Exercise gives people endorphins, endorphins make people happy and happy people just don’t
kill their husbands cry about their ex-boyfriends. As someone who swears by boutique fitness, finding a workout that I love has been kind of a challenge for me while traveling. What I’ve learned, though, is that it doesn’t matter what I do as long as I’m doing something to get my body moving. My go-to’s range from running in the park to yoga to spinning to Kayla Itsines “Bikini Body” workout, all of which I usually perform to a playlist titled “Songs That Almost Definitely Won’t Make Me Cry.”
We’ve all heard that exercise can help with heartbreak, but there are definitely mornings when I would much, much rather stay in bed and feel bad for myself instead of getting up and going for the run. As is usually the case, though, I always feel better after my workout, and the positive energy helps keep me balanced throughout the rest of the day. I’m learning to rely on my body to help heal my heart (so cheesy… I think I read that on someone’s “Inspirational Quotes” Instagram feed) and I swear it’s actually starting to help. Plus, it doesn’t hurt that I’ll be feeling foiiiiiiiine (aka strong) when I decide I’m ready to get back on the horse (but no more Tinder, ever.).
When I left for Remote Year, no less than four people gifted me with journals. I hate to admit it, but pre-breakup me wasn’t exactly the best at writing in them. Now, I start my day by purging at least one page worth of thoughts into the red Shinola that my best friend gave me. According to this study from the journal Advances in Psychiatric Treatment, journaling for 15-20 minutes, 3-5 times a week was enough to help participants deal with traumatic, stressful, or otherwise emotional events. I’m going to go ahead and file my breakup into category “D: All of the above.” I also write out at least one thing I’m grateful for (full disclosure, yesterday it was “my pillow” and today it was “the banana and peanut butter I’m about to eat for breakfast), because apparently starting your day with gratitude is a major #key to success.
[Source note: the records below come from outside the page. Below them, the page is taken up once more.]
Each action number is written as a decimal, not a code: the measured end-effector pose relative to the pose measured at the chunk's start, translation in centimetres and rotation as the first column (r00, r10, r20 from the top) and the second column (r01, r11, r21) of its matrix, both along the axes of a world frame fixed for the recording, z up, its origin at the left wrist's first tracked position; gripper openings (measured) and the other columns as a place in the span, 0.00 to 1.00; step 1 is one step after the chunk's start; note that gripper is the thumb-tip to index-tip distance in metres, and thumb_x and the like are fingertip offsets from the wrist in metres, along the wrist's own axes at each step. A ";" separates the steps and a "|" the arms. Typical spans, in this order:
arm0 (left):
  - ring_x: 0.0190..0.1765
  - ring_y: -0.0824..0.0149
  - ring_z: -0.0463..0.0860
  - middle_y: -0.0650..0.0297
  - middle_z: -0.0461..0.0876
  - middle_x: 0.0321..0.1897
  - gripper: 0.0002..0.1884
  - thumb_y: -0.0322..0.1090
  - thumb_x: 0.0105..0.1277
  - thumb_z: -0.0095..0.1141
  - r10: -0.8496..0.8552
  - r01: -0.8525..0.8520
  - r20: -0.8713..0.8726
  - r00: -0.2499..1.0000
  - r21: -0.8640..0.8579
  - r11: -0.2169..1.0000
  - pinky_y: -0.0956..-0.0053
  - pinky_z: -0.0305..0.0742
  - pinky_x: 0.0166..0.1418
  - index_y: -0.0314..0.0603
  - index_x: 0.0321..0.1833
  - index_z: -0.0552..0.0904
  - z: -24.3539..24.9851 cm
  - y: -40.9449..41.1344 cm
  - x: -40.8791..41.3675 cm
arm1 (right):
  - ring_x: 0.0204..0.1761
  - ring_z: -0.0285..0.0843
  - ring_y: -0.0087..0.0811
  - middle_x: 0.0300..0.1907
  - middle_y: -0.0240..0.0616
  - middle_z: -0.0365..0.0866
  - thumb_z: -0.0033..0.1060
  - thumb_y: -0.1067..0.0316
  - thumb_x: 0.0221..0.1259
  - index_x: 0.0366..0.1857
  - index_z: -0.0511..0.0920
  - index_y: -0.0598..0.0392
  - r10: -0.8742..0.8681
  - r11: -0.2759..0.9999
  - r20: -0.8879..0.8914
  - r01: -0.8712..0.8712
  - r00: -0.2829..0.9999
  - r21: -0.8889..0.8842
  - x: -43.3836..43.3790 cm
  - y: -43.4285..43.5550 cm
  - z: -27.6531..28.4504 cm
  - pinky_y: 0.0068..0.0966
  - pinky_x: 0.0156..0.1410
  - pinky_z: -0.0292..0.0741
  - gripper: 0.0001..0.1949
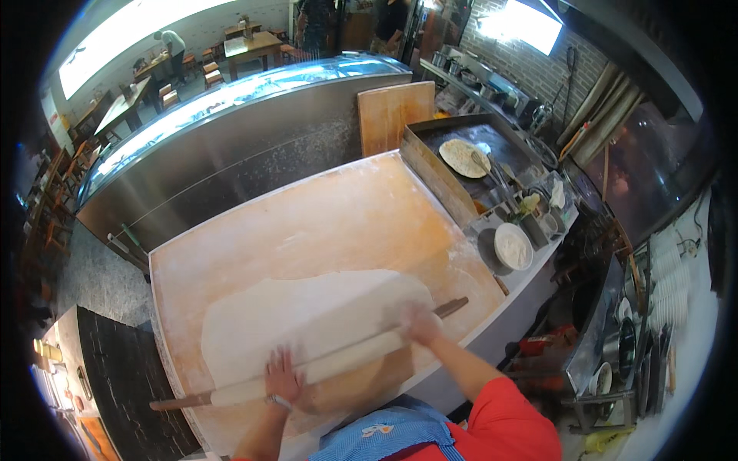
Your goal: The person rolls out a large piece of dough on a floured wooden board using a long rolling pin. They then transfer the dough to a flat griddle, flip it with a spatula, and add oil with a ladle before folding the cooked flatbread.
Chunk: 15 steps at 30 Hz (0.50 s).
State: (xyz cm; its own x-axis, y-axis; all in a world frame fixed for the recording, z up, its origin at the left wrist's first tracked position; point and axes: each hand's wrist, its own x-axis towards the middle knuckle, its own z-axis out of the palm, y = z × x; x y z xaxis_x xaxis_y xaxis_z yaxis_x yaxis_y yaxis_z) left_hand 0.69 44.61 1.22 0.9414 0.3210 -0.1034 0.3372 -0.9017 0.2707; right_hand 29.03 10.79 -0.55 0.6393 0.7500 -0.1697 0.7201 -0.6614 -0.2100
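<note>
A wide, thin sheet of pale dough lies on a floured wooden board. Its near edge is wrapped around a long wooden rolling pin, whose bare ends stick out at both sides. My left hand rests flat on the wrapped dough towards the pin's left end, fingers spread. Over the right part of the roll is my right hand, blurred, so its fingers are hard to make out. The middle of the pin is hidden under dough.
Right of the board, a griddle holds a round flatbread and a whisk. Nearer stands a bowl of white powder or paste. A steel counter borders the far side; an upright wooden board leans there. People stand beyond.
</note>
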 end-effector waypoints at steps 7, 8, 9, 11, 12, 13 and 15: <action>0.65 0.52 0.71 0.54 0.72 0.63 0.38 0.50 0.59 0.61 -0.229 0.218 0.137 0.964 0.095 0.971 0.49 0.64 0.66 0.43 0.71 0.65 -0.8 1.3 9.8 | 0.67 0.63 0.50 0.64 0.49 0.69 0.65 0.52 0.56 0.72 0.63 0.44 0.212 0.902 0.315 -0.309 0.925 0.300 -7.0 12.9 3.7 0.49 0.72 0.58 0.37; 0.62 0.53 0.73 0.56 0.74 0.60 0.38 0.51 0.59 0.62 -0.300 0.251 0.164 0.940 0.265 0.931 0.50 0.66 0.64 0.44 0.70 0.66 -0.4 -0.3 10.1 | 0.66 0.65 0.50 0.62 0.49 0.70 0.65 0.51 0.55 0.71 0.64 0.44 0.204 0.917 0.313 -0.293 0.928 0.270 -6.1 13.9 3.4 0.49 0.71 0.59 0.37; 0.60 0.54 0.74 0.57 0.75 0.58 0.38 0.52 0.58 0.63 -0.251 0.227 0.065 0.966 0.259 0.939 0.50 0.67 0.63 0.44 0.69 0.67 -0.8 -0.1 10.8 | 0.65 0.66 0.50 0.60 0.49 0.71 0.66 0.51 0.54 0.70 0.65 0.44 0.196 0.931 0.311 -0.277 0.930 0.240 -4.8 14.8 2.6 0.48 0.70 0.61 0.37; 0.57 0.56 0.76 0.59 0.76 0.53 0.38 0.54 0.56 0.65 -0.126 0.159 -0.138 0.982 0.259 0.953 0.52 0.69 0.60 0.45 0.67 0.68 -1.3 1.8 12.5 | 0.62 0.69 0.49 0.57 0.47 0.73 0.67 0.50 0.53 0.68 0.67 0.45 0.219 0.954 0.272 -0.264 0.937 0.141 -2.5 17.6 1.7 0.46 0.68 0.64 0.36; 0.54 0.57 0.77 0.60 0.76 0.48 0.39 0.53 0.53 0.68 -0.105 0.132 -0.107 0.989 0.282 0.950 0.54 0.70 0.58 0.45 0.66 0.69 -1.1 1.9 13.1 | 0.60 0.71 0.48 0.55 0.46 0.74 0.68 0.50 0.52 0.66 0.68 0.45 0.221 0.969 0.225 -0.239 0.949 0.056 -1.2 18.0 1.0 0.45 0.66 0.66 0.35; 0.53 0.56 0.77 0.59 0.76 0.48 0.39 0.53 0.52 0.70 -0.074 0.101 -0.118 0.990 0.239 0.966 0.55 0.70 0.58 0.45 0.65 0.69 -0.7 2.4 13.4 | 0.58 0.73 0.47 0.53 0.45 0.75 0.69 0.49 0.51 0.65 0.70 0.46 0.230 0.973 0.175 -0.229 0.957 -0.025 -0.4 18.3 0.7 0.44 0.64 0.68 0.34; 0.52 0.56 0.77 0.59 0.76 0.46 0.40 0.52 0.49 0.72 0.002 0.023 -0.164 0.987 0.152 0.988 0.55 0.71 0.58 0.46 0.64 0.71 -0.1 2.9 12.5 | 0.55 0.75 0.45 0.51 0.44 0.76 0.69 0.50 0.50 0.60 0.72 0.48 0.283 0.958 0.166 -0.288 0.945 0.006 -0.5 18.1 -0.1 0.42 0.61 0.71 0.32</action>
State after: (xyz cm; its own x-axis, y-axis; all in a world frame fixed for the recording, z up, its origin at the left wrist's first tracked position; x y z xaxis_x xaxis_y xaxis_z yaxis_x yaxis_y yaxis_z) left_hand 13.19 47.52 1.14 0.9194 0.3352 -0.2058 0.3557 -0.9319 0.0713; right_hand 28.51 28.92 -0.69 0.4146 0.9082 -0.0568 0.9037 -0.4182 -0.0914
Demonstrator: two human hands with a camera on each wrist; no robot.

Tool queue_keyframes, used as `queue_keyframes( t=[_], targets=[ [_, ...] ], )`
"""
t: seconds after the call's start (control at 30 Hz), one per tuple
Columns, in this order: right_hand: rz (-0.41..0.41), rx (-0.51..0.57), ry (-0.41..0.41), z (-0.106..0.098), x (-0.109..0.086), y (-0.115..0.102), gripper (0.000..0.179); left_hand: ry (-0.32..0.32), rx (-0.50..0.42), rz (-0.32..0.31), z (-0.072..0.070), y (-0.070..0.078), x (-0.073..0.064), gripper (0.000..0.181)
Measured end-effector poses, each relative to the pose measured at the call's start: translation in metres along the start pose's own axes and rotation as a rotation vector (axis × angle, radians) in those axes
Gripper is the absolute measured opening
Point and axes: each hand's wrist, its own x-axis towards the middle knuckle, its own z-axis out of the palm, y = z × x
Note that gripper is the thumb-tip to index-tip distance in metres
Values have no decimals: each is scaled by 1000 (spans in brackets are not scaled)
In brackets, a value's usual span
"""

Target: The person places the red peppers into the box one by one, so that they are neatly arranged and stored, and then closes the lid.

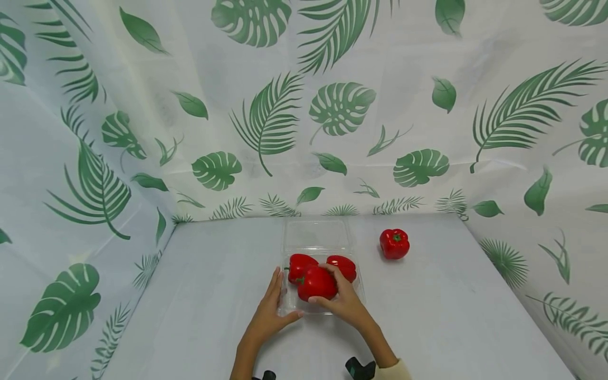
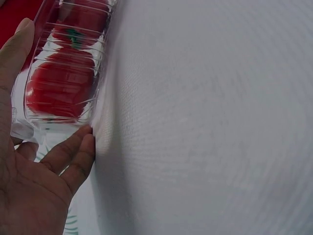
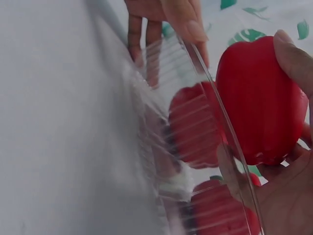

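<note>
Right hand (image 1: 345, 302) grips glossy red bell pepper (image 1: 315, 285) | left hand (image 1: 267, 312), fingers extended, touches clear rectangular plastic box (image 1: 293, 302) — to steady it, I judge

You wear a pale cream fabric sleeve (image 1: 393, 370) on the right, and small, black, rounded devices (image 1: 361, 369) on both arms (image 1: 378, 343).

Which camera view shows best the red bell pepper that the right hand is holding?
The right wrist view: there the red bell pepper appears largest, gripped by the right hand. The head view shows it smaller, but with its green stem. In the left wrist view, a red patch at upper left may be it.
</note>
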Motion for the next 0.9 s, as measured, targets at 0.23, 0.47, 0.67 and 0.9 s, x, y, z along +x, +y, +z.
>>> queue_keyframes(
  t=[0.23, 0.47, 0.67, 0.9],
  targets=[
    [-104, -112, 14, 8, 1, 3, 76, 8, 6, 15, 1, -2, 0, 109],
    [-72, -169, -7, 15, 1, 5, 77, 10, 25, 10, 0, -3, 1, 111],
    [-53, -247, -42, 18, 1, 5, 80, 9, 25, -7, 1, -4, 0, 109],
    [-66, -270, -73, 17, 1, 4, 80, 9, 16, 5, 1, -3, 0, 109]
  ],
)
I may or may not be becoming fully addicted to my journal, because sometimes at bedtime I’ll also scribble down a memory or two from the day before I fall asleep.
Throughout this process, I’ve found that writing out my thoughts has really, really helped me make sense of them (because, duh), and it’s also great to be able to look back on the last two months and see how my emotions have changed over time. TBH, I probably should have started journaling before the breakup, because I feel like it would have really helped the situation, but hindsight is 20/20. At least now I’ll have fodder for my memoir once I’m famous.
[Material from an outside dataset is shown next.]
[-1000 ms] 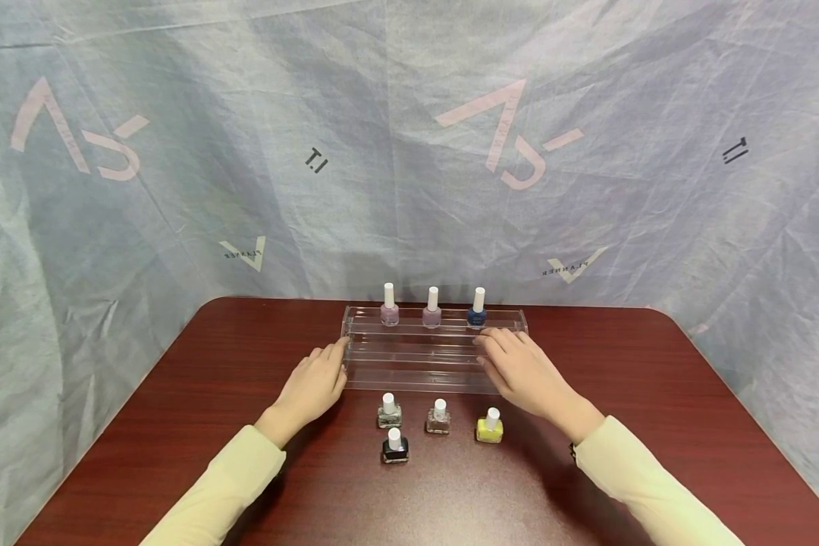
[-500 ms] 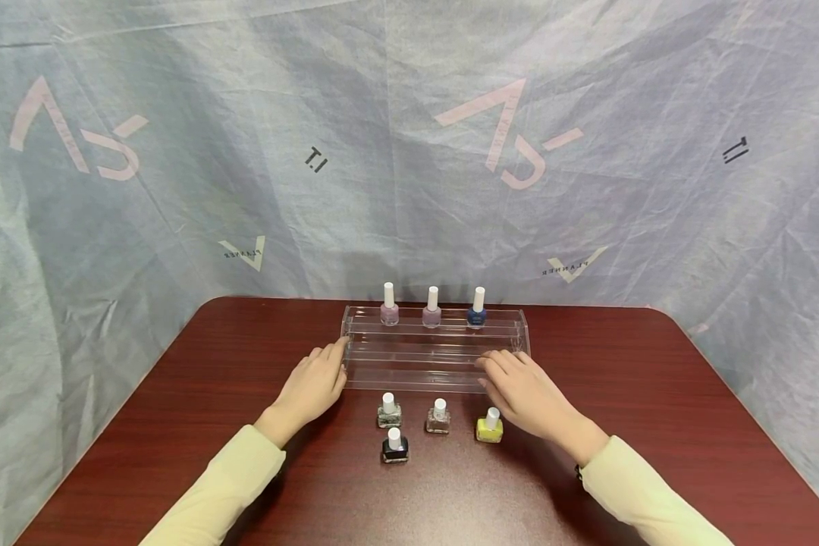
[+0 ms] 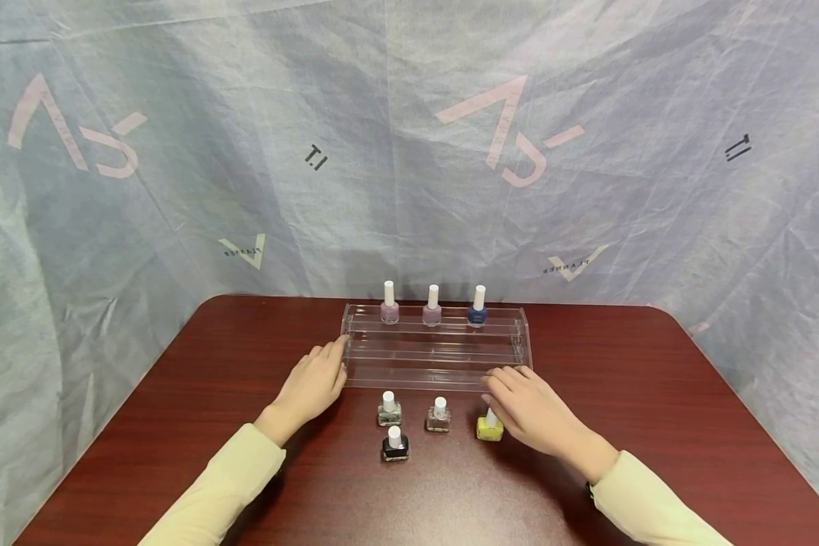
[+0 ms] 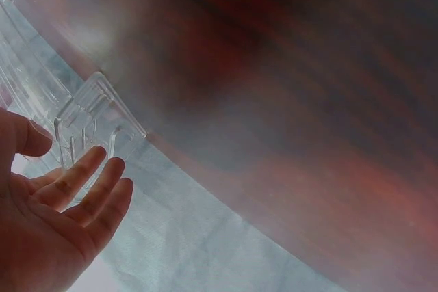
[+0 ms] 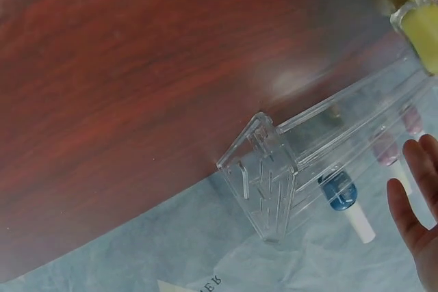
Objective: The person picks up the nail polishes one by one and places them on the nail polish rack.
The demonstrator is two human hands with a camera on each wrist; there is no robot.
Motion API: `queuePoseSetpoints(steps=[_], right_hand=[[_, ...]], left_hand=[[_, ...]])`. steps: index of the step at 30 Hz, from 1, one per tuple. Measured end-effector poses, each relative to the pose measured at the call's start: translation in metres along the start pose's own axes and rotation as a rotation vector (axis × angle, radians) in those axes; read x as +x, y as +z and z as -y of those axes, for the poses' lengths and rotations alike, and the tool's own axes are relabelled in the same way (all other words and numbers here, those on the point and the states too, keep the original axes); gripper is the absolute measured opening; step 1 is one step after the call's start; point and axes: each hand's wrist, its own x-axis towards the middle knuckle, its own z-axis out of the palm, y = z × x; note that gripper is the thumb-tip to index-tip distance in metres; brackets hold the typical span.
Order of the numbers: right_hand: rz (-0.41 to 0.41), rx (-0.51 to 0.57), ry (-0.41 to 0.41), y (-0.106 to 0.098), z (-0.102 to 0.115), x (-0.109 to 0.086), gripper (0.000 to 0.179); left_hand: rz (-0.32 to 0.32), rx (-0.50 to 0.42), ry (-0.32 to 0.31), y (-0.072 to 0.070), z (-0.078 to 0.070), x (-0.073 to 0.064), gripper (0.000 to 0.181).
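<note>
A clear acrylic stepped rack [image 3: 409, 378] stands on the table, with two mauve nail polish bottles [image 3: 432, 315] and a dark blue one [image 3: 477, 315] upright on its top step. My left hand [image 3: 312, 385] rests its fingertips at the rack's left end; in the left wrist view its fingers [image 4: 96, 193] are loosely extended beside the clear end panel [image 4: 102, 117]. My right hand [image 3: 535, 406] hovers over a yellow nail polish bottle [image 3: 489, 429], partly covering its white cap. In the right wrist view the right fingers [image 5: 404, 213] are apart and hold nothing.
In front of the rack stand a glittery silver bottle [image 3: 389, 414], a brownish glitter bottle [image 3: 439, 419] and a black bottle [image 3: 395, 447], all white-capped. The dark red wooden table [image 3: 177, 425] ends at a hanging grey cloth [image 3: 396, 189].
My right hand has drawn back from the rack's right side, toward the front, and now overlaps the yellow bottle's cap. The left hand stays at the rack's left end.
</note>
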Motion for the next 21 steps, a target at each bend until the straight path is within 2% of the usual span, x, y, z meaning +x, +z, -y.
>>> queuePoseSetpoints(steps=[10,21], right_hand=[[0.007,0.02,-0.067,0.001,0.005,-0.005,0.017],[0.033,0.029,-0.076,0.003,0.007,-0.012,0.017]], left_hand=[[0.006,-0.002,-0.005,-0.001,-0.001,0.0,0.05],[0.011,-0.006,-0.011,0.0,0.0,0.0,0.049]])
I’ve never been into the idea of being alone with my thoughts… Especially now, considering that I get really, really sad when I think too long about the fact that my relationship is O-V-E-R. But I started meditating a few months ago because the Internet told me it would make me smarter/happier/more successful, and I have to admit all of the annoying people who constantly talk about their meditation routines might actually be onto something. I downloaded the Headspace app in September, and at first was not into it at all. I tried to do it in the morning, and spent the entire time thinking about what I was going to eat for breakfast when my zen time was up. But I’ve since started to force myself to make time for it every day, and it’s actually become pretty life changing. I now spend 10 minutes every AM centering myself to the sound of the Headspace guy’s kind, British voice, and I genuinely do believe it’s making me more productive.
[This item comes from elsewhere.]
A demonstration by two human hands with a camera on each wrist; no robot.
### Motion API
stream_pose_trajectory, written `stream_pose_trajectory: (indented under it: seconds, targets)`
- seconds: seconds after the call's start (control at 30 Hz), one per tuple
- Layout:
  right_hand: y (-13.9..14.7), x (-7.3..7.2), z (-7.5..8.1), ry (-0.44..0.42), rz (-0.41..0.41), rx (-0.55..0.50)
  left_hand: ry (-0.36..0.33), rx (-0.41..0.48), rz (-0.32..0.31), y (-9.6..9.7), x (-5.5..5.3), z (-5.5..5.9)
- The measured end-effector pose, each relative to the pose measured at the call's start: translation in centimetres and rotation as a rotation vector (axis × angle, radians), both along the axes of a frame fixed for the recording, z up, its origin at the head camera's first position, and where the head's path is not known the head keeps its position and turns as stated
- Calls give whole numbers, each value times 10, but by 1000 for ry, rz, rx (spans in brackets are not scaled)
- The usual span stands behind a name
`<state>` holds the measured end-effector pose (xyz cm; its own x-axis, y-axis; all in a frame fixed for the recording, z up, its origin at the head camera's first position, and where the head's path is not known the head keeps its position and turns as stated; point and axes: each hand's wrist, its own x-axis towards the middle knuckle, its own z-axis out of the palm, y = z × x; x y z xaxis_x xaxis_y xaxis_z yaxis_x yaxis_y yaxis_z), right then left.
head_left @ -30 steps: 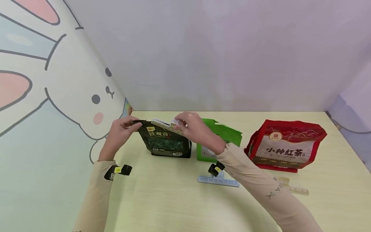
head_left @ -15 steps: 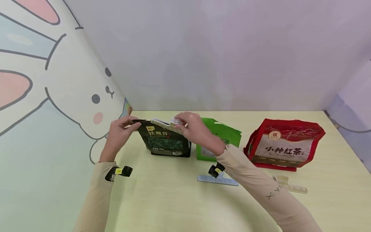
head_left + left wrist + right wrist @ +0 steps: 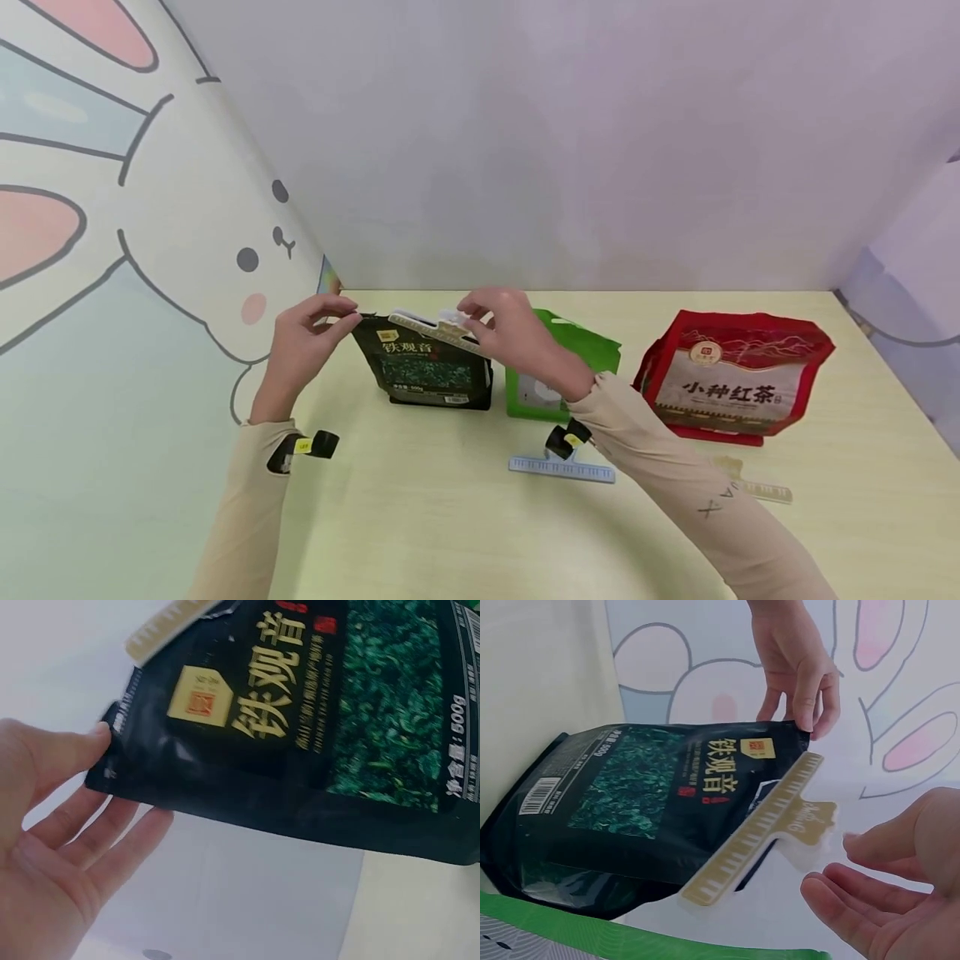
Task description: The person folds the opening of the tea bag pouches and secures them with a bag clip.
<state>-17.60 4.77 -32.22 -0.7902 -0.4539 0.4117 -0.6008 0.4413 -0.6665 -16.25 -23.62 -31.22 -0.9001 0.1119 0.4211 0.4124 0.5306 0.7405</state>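
Observation:
A black tea bag [image 3: 427, 385] stands on the table at the left, its top tilting down to the right. A gold-and-white bag clip [image 3: 757, 829] with a piano-key pattern sits across its top edge. My left hand [image 3: 303, 346] is at the bag's upper left corner, thumb tip right at the edge. In the left wrist view its fingers [image 3: 124, 847] spread loosely behind and below that corner. My right hand [image 3: 517, 333] hovers by the clip's handle; the right wrist view shows a gap between its parted fingertips [image 3: 821, 896] and the handle.
Right beside the black bag stands a green bag [image 3: 581, 342], partly hidden by my right forearm. Farther right is a red tea bag [image 3: 738, 371]. A blue clip [image 3: 562, 469] and another gold clip [image 3: 768, 492] lie in front. Walls stand behind and at left.
My right fingers have come off the clip's handle, which stays on the bag. My left thumb has drawn back leftward to the corner's edge. Bags and loose clips keep their places.

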Motion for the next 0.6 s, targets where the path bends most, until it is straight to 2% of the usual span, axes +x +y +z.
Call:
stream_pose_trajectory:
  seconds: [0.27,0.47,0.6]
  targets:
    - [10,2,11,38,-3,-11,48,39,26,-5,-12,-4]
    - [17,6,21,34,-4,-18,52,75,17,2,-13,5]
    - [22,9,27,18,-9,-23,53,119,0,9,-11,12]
Slowly, but surely, I’m learning to control my thoughts, which makes ditching all the negative ones that are constantly screaming “how did you manage to fuck everything up?!??!!?!?!” a lot easier. I can honestly say that I have never felt more creative or inspired since I started really meditating (as evidenced by the fact that I am posting on this blog like crazy), and I even use some of the mini-sessions during the day when I need help staying focused or motivated. Bottom line? Jeff Bezos and co. are right — meditating really is an important part of being successful, especially when it comes to matters of the (broken) heart.